Una ricetta talmente unica che nel 2020 ha ricevuto un importante riconoscimento, ovvero di Specialità tradizionale garantita dell’Unione europea. Ad Amatrice, in provincia di Rieti, si prepara in un solo modo: con gli spaghetti, e rigorosamente senza aglio né cipolla. Così come ci spiega Piero Benigni, che ci riporta quella originale.
Spaghetti all’amatriciana
Ingredienti
Attrezzatura
Preparazione
- Tagliare il guanciale prima a fette spesse circa 1 cm, quindi ridurle a striscioline o cubetti regolari.
- Scaldare una padella con l’olio di oliva e aggiungere il peperoncino. Unire il guanciale e farlo rosolare a fuoco sostenuto, mescolando, finché il grasso risulta lucido e la parte magra leggermente dorata.
- Spegnere la fiamma e bagnare con un piccolo goccio di vino bianco per bloccare la cottura. Trasferire il guanciale in una ciotola, lasciando in padella il fondo aromatico.
- Rimettere la padella sul fuoco e versare i pomodori pelati. Cuocere per circa 6 minuti, schiacciandoli con una forchetta per ottenere una salsa grossolana.
- Regolare leggermente di sale e rimuovere il peperoncino per mantenere l’equilibrio del sapore.
- Cuocere gli spaghetti in abbondante acqua salata. Scolarli quando sono ancora molto al dente, conservando un po’ di acqua di cottura.
- Versare la pasta nella padella con il sugo, aggiungere il guanciale e proseguire la cottura, mescolando energicamente e aggiungendo poca acqua di cottura alla volta.

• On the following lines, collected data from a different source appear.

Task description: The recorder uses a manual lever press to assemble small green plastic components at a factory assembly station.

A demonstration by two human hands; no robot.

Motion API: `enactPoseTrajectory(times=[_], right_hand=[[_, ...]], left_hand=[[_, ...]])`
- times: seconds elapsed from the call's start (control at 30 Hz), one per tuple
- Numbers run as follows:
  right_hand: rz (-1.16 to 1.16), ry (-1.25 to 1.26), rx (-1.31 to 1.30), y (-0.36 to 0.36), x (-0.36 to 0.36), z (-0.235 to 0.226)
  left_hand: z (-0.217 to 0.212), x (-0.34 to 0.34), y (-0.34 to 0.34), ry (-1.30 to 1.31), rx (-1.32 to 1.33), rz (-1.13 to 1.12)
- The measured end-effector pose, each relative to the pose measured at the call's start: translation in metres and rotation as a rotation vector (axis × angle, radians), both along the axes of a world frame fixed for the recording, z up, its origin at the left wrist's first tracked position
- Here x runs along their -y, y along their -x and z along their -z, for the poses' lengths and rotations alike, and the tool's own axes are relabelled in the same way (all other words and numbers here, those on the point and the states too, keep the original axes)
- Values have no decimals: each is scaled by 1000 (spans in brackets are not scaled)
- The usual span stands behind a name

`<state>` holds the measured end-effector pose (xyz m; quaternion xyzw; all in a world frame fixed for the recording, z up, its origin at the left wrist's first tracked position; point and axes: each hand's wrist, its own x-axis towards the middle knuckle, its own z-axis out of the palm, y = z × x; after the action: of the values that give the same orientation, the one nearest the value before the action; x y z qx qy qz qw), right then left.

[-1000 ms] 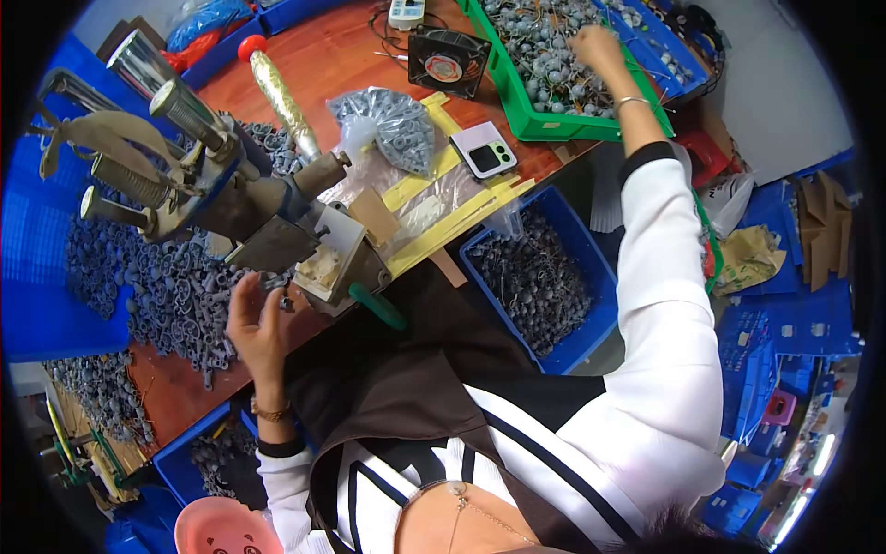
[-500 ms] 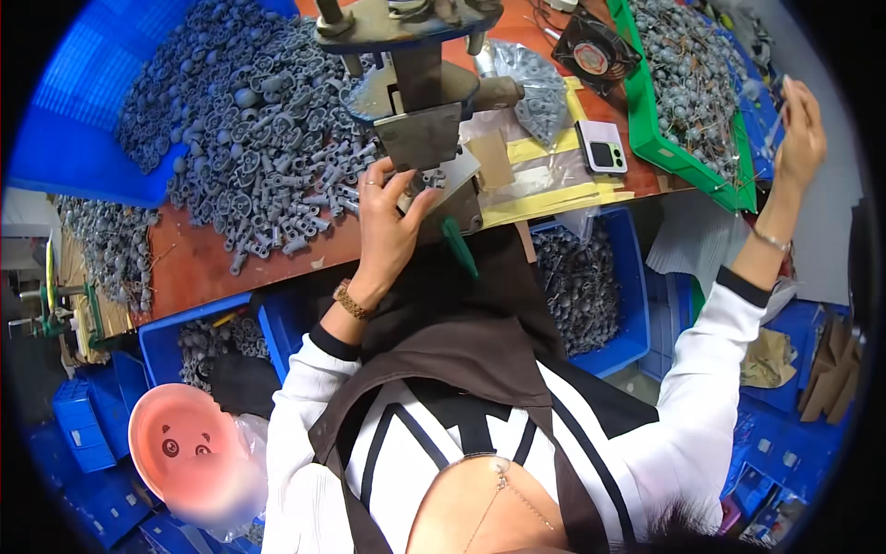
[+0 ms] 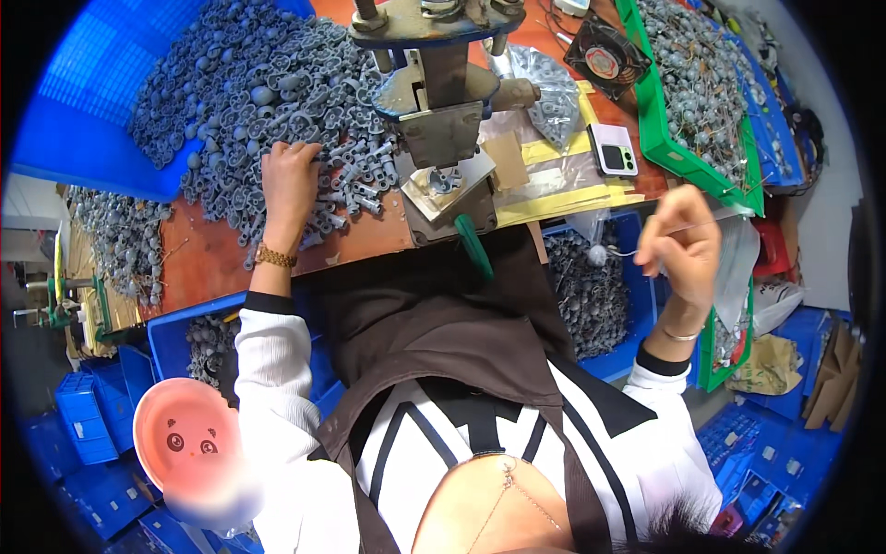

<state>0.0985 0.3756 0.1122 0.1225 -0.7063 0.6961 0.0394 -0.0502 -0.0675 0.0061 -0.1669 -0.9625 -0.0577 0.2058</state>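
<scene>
My left hand [image 3: 290, 189] reaches into the heap of grey plastic parts [image 3: 277, 102], its fingers curled down on small tubular pieces. Its fingertips are partly hidden, so what they grip does not show. Beside the heap stands a metal press [image 3: 443, 120]. Under its head, a light block [image 3: 429, 198] carries a grey part [image 3: 446, 181]. Right of the press, in mid-air, my right hand [image 3: 683, 245] is closed in a pinch on a thin wire. A small grey ball [image 3: 598, 256] sits at the wire's left end, and the wire's other end trails to the right.
A green tray [image 3: 666, 148] of wired grey pieces stands at the right. A fan [image 3: 604, 57], a phone [image 3: 614, 150] and a bag of parts [image 3: 549, 92] lie behind the press. A green handle [image 3: 472, 247] juts toward me. Blue bins [image 3: 637, 319] sit below the table's edge.
My left hand has left the block under the press and moved left onto the heap. My right hand has come inward from the green tray, with the ball-ended wire now visible in it.
</scene>
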Motion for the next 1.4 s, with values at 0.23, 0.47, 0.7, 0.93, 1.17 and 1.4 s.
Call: enactPoseTrajectory(times=[0.23, 0.47, 0.7, 0.93, 1.17, 1.4], right_hand=[[-175, -468, -182, 20, 51, 49], [-102, -245, 125, 24, 95, 67], [-7, -309, -41, 28, 108, 76], [8, -332, 17, 25, 102, 81], [68, -306, -51, 27, 115, 75], [193, -354, -368, 32, 143, 77]], left_hand=[[6, 3, 4, 7, -61, 76], [13, -13, -6, -581, -85, -9], [21, -16, -6, -599, 30, 7], [11, -28, -7, -421, 174, 90], [13, -31, -5, -356, 4, 139], [-10, -103, -83, -1422, 499, 182]])
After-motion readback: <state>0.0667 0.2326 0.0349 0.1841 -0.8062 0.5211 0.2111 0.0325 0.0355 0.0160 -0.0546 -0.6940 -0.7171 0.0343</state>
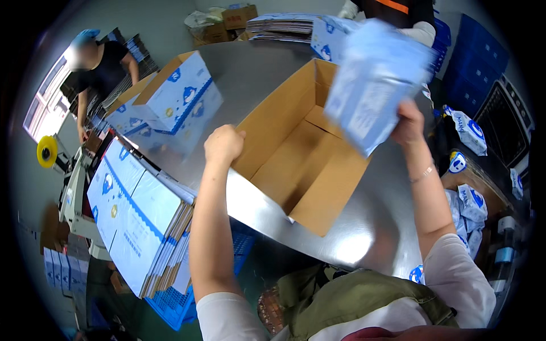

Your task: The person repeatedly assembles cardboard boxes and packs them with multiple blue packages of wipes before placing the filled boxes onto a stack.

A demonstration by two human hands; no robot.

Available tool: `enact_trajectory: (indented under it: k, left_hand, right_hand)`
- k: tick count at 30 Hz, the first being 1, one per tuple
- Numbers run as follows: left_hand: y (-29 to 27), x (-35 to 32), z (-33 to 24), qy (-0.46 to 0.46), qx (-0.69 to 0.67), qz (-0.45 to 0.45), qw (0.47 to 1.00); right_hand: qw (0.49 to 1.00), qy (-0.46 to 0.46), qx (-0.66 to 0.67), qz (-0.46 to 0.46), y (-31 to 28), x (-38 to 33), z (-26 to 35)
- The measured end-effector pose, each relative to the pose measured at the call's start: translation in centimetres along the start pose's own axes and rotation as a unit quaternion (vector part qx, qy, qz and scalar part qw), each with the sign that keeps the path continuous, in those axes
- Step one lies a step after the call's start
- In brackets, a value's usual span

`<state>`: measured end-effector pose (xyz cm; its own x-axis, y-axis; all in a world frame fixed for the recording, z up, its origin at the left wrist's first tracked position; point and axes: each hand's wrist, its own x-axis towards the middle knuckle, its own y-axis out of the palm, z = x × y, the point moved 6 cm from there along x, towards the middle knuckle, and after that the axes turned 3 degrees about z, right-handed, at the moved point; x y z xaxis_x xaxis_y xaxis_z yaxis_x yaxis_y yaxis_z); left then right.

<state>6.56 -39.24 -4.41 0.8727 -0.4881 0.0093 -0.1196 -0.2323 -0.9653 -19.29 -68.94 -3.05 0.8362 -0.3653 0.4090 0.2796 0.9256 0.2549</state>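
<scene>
An open cardboard box [280, 126], brown inside, stands on the metal table in front of me. Its visible inside holds nothing. My left hand [224, 144] is closed over the top edge of the box's left wall. Above the box's right side, my right hand [408, 121] grips a blue-and-white packet [376, 85] by its lower right part. Motion smears the packet, and its far side is hidden. It is held tilted, above the box's right wall.
Flattened blue-and-white cartons [128, 219] are stacked at left on a blue crate [176, 310]. Open printed boxes [179, 99] stand farther back on the metal table [242, 62]. White-and-blue packs [467, 132] lie at right on a conveyor. Co-workers [105, 65] stand at far left and far right.
</scene>
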Motion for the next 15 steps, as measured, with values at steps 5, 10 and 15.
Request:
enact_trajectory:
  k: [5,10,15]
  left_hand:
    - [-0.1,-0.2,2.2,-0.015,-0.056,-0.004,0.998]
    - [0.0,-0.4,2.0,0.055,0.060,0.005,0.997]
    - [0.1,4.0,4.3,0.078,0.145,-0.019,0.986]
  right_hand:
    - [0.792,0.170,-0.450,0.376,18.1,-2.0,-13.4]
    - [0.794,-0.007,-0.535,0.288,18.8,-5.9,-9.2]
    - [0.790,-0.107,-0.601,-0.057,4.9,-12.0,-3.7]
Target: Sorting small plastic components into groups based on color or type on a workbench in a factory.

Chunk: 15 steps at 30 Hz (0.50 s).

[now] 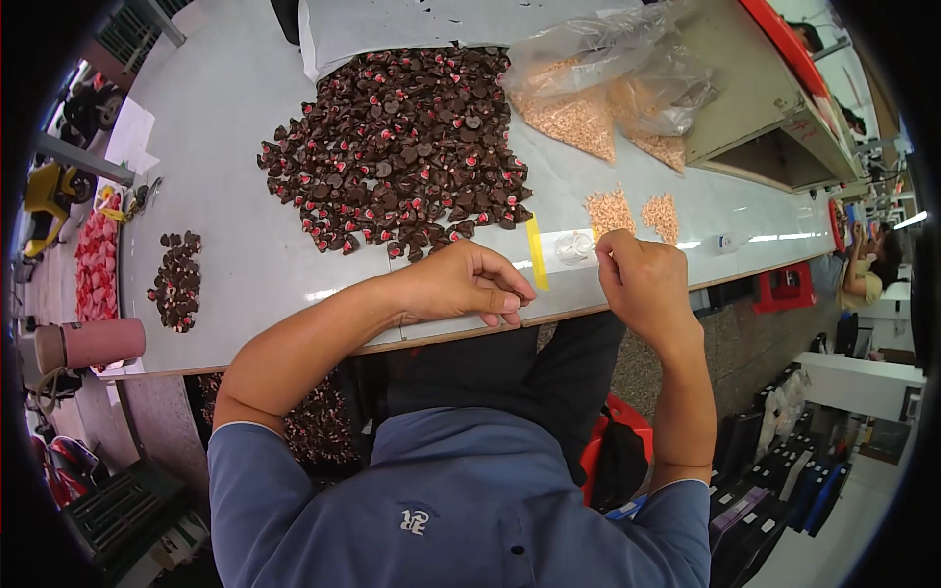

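Note:
My left hand (463, 282) is over the table's near edge, fingers curled in toward the thumb. Something small and dark shows at its fingertips, too small to name. To the right, my right hand (644, 284) is closed in a pinch beside a small clear round dish (573, 247). Whatever lies between its fingertips is hidden. Just beyond that hand lie a pile of tiny tan pieces (610, 210) and a smaller tan pile (661, 216). A wide heap of small dark brown knob-like parts (402, 147), many with red-and-white spots, spreads beyond my left hand.
Clear plastic bags of tan pieces (569, 113) lie at the back, beside a greenish metal box (760, 108). Yellow tape (537, 253) marks the tabletop. At left are a smaller dark pile (177, 279) and a pink cup (103, 343). Another person (867, 269) sits far right.

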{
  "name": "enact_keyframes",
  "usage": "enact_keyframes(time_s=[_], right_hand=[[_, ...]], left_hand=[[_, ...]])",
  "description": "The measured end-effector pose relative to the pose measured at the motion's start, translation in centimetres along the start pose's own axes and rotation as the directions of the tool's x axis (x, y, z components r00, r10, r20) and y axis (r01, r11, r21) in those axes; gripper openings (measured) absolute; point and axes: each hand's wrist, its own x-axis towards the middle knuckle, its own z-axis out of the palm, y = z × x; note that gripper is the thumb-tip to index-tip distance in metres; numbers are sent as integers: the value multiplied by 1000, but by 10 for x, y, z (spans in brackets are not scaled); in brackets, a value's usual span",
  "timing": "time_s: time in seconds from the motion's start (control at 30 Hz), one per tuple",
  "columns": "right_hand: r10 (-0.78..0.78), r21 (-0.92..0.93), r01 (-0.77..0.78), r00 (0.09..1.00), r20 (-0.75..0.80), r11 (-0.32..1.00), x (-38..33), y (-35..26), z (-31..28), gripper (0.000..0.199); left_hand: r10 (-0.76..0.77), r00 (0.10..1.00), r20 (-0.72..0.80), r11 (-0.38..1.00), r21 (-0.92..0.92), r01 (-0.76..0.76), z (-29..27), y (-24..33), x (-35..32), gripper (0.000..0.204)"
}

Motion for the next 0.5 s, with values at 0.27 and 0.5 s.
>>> enact_keyframes(time_s=[0.27,0.5], right_hand=[[-32,-35,34,997,65,999,6,1,5,12],[-26,-3,26,999,21,1000,7,-6,-4,12]], left_hand=[[-21,1000,10,999,36,20,-1,2,-1,27],[7,1000,4,1000,15,-7,-3,-1,0,28]])
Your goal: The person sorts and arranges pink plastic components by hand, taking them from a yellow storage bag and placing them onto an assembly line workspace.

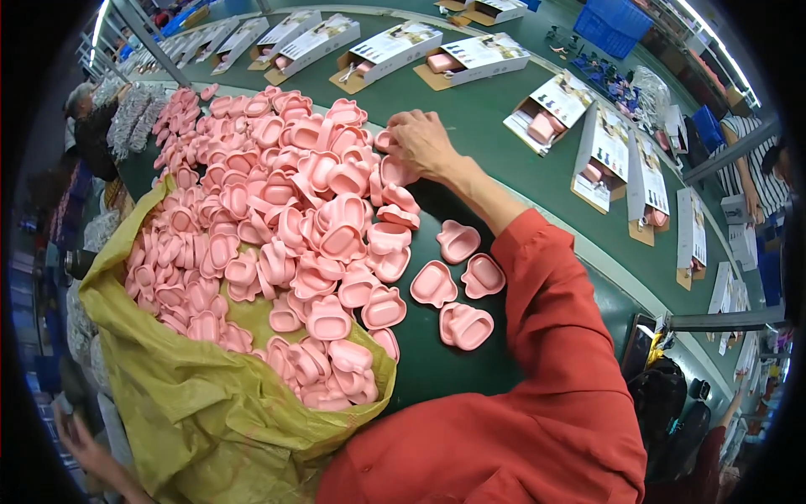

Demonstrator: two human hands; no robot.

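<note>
A large heap of pink moulded cups [277,193], small and shallow with rounded, ear-like bumps, lies on the green table and in a yellow woven sack [210,395]. At the heap's far right edge, my right hand [420,144] reaches out from a red sleeve. Its fingers are bent down and closed on a pink cup [396,170], partly hidden beneath them. Several loose pink cups [460,242] lie on the table under my right forearm. My left hand [84,441] is low at the far left, beyond the sack, with its fingers apart and nothing visible in them.
Open printed boxes [483,59] with pink items stand in a curved row on the green conveyor [470,109]. A blue crate [611,27] is at the back. Another person in stripes [751,160] is at the right. A phone [640,340] and dark bag [659,391] are beside my elbow.
</note>
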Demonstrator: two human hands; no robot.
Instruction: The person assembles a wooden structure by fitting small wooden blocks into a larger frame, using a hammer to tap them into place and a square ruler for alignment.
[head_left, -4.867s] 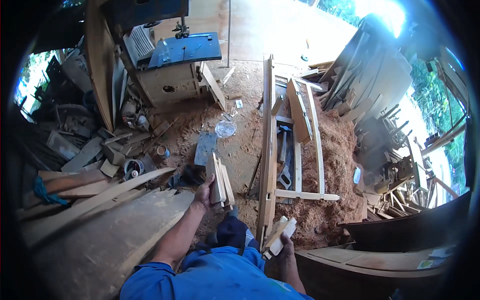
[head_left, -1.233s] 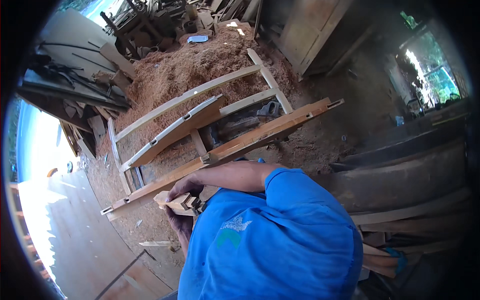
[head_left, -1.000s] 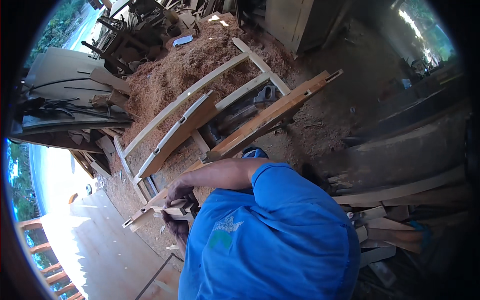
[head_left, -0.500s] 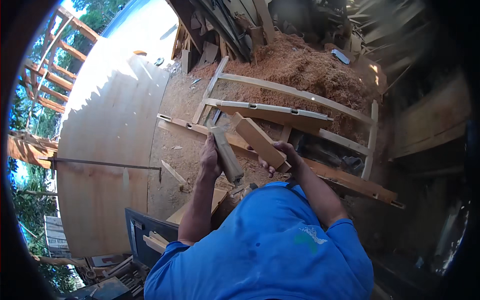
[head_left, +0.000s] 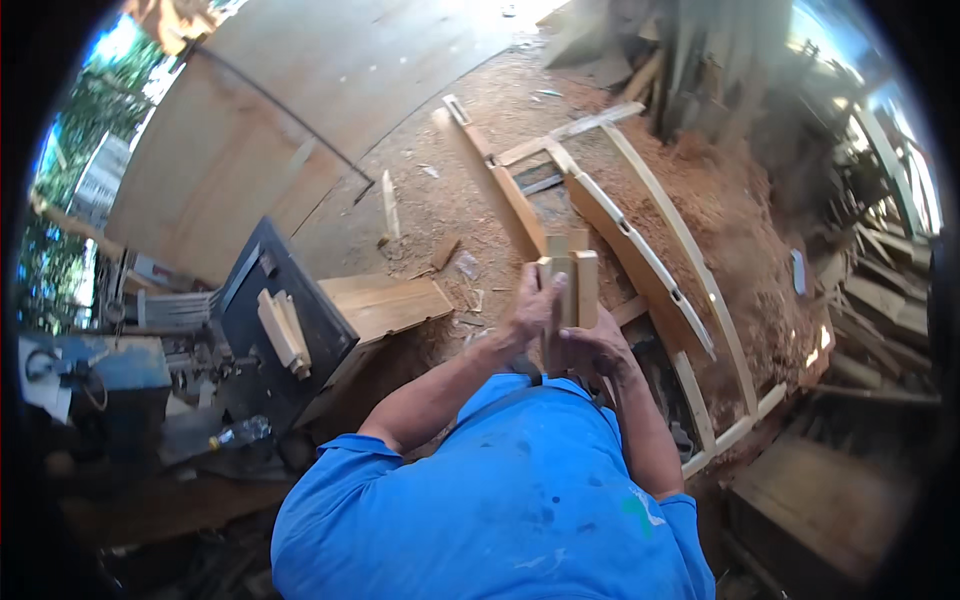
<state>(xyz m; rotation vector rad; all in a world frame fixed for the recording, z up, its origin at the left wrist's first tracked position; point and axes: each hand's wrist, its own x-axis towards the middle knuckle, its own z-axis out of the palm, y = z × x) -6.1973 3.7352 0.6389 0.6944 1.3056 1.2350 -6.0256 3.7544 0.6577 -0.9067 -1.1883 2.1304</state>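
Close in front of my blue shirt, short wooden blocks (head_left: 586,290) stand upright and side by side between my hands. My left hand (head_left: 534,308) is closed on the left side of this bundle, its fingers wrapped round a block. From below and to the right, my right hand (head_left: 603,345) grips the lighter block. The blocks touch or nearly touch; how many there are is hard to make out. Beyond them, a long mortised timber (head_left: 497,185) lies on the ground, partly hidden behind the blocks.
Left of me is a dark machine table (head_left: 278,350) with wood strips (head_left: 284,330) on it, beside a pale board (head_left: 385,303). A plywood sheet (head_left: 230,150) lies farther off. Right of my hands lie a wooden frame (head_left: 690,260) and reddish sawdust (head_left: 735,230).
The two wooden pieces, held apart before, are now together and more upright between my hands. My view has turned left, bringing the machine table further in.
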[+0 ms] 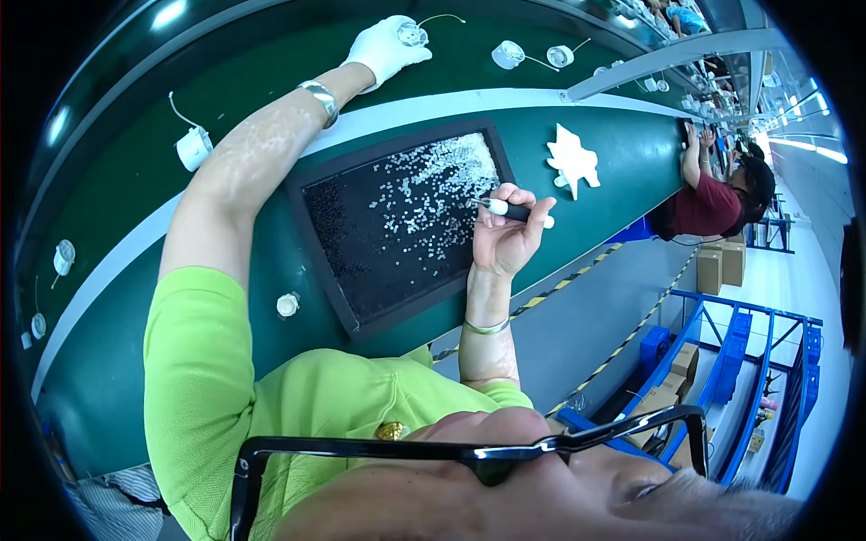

- A cottura ultimata, spegnere il fuoco e incorporare il pecorino romano grattugiato. Mescolare rapidamente fino a ottenere un condimento cremoso. Servire subito con altro pecorino a piacere.

Consigli utili
Cerca di tagliare il guanciale in pezzi regolari in modo da ottenere una rosolatura uniforme.
Il vino va aggiunto a fiamma spenta per bloccare la cottura del guanciale e mantenerlo croccante, ma la padella calda farà evaporare l’alcol ugualmente.
Il sugo non deve essere troppo denso ma nemmeno troppo liquido, in modo che possa legare meglio con la pasta durante la mantecatura.
Aggiungi il pecorino a fuoco spento per evitare che si formino grumi o che fili sciogliendosi.